· 7 min read ·

What Your Profiler Won't Tell You About Function Call Costs

Source: isocpp

The direct cost of a function call on modern x86-64 hardware is about 10 to 15 cycles for a well-predicted direct call to a cached function. At 3 GHz, that is roughly 3 to 5 nanoseconds. It is real, attributable overhead, and a profiler will show it to you if you look. Daniel Lemire’s article on isocpp.org measures this directly, and the numbers match what the hardware documentation predicts.

The more interesting cost is the one that does not appear in your profiler as “function call.” It appears as a loop that runs at scalar speed instead of vector speed, with no column in your perf output labeled “missed vectorization opportunity.” Understanding the difference between these two costs changes how you reason about performance-sensitive code.

What the CPU actually does

When a C program calls a function, the processor executes call, which pushes the 8-byte return address onto the stack and jumps to the callee.
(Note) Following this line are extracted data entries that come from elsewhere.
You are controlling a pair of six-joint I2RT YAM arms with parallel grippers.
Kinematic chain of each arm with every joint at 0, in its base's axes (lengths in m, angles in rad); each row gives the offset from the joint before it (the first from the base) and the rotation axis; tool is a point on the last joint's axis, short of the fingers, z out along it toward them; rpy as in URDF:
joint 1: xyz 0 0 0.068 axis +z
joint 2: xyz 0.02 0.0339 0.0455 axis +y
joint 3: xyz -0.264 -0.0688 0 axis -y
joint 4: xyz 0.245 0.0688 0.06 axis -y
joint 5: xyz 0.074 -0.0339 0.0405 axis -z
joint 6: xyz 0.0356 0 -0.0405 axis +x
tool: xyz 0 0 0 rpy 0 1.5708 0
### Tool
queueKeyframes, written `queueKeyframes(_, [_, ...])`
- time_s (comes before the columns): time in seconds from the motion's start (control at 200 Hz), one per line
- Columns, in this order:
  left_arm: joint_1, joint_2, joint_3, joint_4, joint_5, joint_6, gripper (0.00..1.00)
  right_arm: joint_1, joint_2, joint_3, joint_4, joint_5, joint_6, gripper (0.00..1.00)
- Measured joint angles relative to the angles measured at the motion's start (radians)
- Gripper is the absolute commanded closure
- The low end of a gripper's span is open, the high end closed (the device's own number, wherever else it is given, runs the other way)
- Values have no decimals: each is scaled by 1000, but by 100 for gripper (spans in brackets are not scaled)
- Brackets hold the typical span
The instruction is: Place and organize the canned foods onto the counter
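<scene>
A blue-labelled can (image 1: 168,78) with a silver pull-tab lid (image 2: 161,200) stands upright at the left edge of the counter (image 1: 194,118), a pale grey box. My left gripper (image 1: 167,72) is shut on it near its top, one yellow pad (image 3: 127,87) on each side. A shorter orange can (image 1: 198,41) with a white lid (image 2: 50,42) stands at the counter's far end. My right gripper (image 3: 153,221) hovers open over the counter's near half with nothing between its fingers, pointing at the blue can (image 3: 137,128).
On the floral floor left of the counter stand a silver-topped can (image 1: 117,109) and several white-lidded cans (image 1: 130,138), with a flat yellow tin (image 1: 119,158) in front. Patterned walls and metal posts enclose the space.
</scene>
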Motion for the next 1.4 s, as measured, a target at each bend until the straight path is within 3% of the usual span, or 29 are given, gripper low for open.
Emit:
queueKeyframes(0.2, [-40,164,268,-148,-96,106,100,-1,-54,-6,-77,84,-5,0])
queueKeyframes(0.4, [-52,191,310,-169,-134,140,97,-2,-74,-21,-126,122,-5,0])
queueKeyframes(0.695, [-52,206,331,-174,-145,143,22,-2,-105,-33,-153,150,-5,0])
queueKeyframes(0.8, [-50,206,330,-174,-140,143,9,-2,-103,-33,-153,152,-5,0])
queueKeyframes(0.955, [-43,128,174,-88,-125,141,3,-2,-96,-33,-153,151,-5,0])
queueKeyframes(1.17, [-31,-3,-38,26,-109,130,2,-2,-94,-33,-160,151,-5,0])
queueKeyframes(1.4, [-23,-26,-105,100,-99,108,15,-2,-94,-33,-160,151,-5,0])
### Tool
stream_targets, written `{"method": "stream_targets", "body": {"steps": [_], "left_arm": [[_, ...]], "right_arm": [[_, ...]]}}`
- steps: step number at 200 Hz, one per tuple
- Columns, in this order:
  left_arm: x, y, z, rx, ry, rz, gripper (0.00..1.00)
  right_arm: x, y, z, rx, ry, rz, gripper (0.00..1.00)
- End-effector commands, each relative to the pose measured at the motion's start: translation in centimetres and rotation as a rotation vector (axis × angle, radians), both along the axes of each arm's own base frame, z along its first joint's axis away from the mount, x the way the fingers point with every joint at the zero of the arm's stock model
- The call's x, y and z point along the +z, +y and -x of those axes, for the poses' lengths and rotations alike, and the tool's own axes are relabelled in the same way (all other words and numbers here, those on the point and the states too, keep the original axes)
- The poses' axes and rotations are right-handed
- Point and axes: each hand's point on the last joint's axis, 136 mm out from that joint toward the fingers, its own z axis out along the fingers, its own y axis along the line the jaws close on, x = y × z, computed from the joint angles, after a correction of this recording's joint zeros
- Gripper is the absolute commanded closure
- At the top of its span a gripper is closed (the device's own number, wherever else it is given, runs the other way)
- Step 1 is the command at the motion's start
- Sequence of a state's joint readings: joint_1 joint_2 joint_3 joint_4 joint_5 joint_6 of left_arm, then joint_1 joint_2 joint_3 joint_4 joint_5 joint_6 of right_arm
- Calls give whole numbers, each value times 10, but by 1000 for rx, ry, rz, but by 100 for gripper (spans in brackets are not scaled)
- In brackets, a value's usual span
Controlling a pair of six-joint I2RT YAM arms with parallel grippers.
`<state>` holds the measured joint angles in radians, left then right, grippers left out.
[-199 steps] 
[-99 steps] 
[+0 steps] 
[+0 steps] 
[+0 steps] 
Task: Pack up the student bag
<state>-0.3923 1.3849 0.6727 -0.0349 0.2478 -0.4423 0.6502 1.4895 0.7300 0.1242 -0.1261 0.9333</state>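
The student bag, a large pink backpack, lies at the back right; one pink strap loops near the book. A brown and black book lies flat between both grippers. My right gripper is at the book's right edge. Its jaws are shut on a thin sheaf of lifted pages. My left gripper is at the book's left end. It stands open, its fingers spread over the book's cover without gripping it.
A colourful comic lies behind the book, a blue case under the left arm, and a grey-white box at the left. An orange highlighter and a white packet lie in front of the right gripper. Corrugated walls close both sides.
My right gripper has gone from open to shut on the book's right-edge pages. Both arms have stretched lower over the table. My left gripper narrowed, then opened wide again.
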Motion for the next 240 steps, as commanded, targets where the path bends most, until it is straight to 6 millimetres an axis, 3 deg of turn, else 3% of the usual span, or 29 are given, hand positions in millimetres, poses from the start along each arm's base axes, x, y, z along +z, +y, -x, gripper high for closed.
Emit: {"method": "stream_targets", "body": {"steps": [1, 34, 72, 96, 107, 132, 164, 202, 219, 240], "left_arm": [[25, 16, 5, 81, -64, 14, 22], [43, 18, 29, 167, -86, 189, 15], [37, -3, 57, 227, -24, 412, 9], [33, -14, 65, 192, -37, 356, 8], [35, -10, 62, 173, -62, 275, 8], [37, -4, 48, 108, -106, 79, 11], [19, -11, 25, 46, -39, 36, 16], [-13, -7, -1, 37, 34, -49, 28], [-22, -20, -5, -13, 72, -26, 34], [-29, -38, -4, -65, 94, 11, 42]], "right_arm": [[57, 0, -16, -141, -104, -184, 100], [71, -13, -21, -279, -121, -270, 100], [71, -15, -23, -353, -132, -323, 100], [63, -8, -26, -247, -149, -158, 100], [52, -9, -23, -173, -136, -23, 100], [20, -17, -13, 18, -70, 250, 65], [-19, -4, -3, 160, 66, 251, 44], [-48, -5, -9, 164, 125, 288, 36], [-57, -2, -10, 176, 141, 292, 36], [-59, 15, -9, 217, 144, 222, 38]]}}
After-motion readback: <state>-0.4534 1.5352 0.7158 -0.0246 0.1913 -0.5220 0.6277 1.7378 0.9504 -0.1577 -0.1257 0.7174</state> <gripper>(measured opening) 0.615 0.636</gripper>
The callee saves whatever callee-saved registers it needs (RBX, RBP, R12-R15 on the System V AMD64 ABI), does its work, restores those registers, and executes ret, which pops the return address and jumps back. The first six integer arguments go in RDI, RSI, RDX, RCX, R8, and R9; floating-point arguments go in XMM0 through XMM7. Caller-saved registers may be clobbered by the callee, so the caller must spill anything it wants to keep alive across the call. That spill-and-reload cost accumulates on every iteration of a loop.

Agner Fog’s instruction tables put the call/ret pair at roughly 3 to 4 cycles each on Skylake-class hardware, with the return address prediction handled by the Return Stack Buffer. An indirect call or virtual dispatch adds another 15 to 20 cycles for a misprediction penalty, since the RSB cannot predict indirect targets.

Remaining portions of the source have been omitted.